Oil Paintings

O'Brien, Justin

Justin O’Brien was born in Sydney’s south west in 1917 into a deeply religious Irish Catholic family, the third of five surviving children. It was his mother, Teresa Mary, who nurtured her children’s creative talents and instilled in them her spiritual heritage. School was tedious for O’Brien and he escaped its confines early to study art full-time, becoming a teacher of the craft when his peers were still sitting for exams.

According to Barry Pearce, who knew the artist well: ‘O’Brien loved people, loved drawing and painting portraits and ensembles of figures, and telling stories through time-honoured themes. He illuminated through a deep biblical knowledge basic questions of the human condition played out like a sort of timeless medieval procession.
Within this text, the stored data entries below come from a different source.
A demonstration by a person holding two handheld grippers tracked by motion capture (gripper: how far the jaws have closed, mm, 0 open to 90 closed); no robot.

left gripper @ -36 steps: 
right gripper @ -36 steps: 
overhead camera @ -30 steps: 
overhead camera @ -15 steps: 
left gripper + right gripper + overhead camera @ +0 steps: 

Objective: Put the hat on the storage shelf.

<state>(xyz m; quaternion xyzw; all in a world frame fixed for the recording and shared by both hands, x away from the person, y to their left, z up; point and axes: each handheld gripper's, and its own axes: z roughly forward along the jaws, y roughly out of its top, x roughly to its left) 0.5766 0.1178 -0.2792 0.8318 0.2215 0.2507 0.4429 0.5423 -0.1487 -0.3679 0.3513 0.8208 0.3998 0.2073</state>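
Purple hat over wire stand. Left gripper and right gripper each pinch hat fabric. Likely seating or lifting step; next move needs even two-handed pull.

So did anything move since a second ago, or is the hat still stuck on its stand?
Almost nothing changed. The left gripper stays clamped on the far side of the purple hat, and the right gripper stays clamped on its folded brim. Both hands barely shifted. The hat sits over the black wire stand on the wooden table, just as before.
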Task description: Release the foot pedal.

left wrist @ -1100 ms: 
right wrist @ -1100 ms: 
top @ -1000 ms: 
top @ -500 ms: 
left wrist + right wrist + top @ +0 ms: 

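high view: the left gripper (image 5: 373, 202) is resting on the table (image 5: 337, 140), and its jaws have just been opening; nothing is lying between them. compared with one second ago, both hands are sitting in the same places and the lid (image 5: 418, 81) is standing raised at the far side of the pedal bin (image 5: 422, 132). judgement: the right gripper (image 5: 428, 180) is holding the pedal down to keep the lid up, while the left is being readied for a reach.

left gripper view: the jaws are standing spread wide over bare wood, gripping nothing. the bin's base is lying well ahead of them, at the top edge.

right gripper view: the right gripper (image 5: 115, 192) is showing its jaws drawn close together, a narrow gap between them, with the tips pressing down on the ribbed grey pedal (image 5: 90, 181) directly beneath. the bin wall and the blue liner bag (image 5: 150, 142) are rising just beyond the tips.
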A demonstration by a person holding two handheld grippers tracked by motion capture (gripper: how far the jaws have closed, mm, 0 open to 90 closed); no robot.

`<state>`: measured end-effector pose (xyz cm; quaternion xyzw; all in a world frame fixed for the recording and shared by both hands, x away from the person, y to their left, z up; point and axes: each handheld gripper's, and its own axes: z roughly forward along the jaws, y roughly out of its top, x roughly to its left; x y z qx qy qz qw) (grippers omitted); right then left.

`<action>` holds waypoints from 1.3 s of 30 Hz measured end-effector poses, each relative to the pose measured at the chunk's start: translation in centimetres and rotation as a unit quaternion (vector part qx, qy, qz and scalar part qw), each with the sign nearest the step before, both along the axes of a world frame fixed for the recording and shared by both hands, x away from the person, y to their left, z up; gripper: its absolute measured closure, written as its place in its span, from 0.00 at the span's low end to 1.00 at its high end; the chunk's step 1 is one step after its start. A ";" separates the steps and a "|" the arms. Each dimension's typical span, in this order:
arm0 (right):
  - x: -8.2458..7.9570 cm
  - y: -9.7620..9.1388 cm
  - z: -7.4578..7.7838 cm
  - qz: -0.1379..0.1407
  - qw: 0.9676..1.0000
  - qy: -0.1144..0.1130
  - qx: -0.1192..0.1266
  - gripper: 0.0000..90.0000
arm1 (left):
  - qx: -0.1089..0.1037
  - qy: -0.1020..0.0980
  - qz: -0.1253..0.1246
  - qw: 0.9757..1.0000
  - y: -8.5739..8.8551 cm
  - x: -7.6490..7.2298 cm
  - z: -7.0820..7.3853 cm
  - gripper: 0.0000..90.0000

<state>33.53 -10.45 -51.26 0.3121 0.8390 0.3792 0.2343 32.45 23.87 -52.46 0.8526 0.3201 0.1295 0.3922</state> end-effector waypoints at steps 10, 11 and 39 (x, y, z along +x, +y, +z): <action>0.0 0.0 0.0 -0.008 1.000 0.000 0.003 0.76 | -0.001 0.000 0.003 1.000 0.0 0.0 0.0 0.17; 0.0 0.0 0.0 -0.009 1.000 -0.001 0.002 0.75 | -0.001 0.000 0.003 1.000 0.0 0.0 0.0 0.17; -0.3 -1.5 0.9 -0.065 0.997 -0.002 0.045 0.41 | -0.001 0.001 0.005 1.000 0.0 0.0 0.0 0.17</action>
‘But above all he yearned for an answer to the big question concerning a transcendental existence. His answer came, not through religion, but an aesthetic, manifested in the intense music of his colour, its harmonies and dissonances; and by the inventiveness of his design.’

‘At the same time,’ says co-curator Natalie Wilson, ‘parallel to the richness of his art is a remarkable story of compassion and respect shared between the artist and the people he encountered throughout his life. O’Brien was captured by the German army at the beginning of World War Two and spent almost three years in a prison camp; firstly near Athens, then Toruń, Poland. Here his camaraderie, his humour and his gift for lifting the spirits of fellow prisoners became legendary.’

After the war, O’Brien’s teaching at Sydney’s Cranbrook School also became renowned and many of his students went on to become practising artists. One ex-student, Martin Sharp, has described him as his ‘art father’ because of his fervent belief that the study and practice of art was a genuine doorway to fulfilment.

Justin O’Brien died in 1996 in Rome, the city that had been his home and spiritus locus for three decades. His passing was mourned by all who knew him; friends, family and countless pupils. He died with singular pride that the Vatican, centre of his faith from which he had drifted and returned to, had acquired one of his paintings, The raising of Lazarus, for permanent display in its galleries of modern art.

The Art Gallery of NSW will be the only venue for this long-awaited survey of a much-admired artist, and the first retrospective held at a major state gallery since 1987.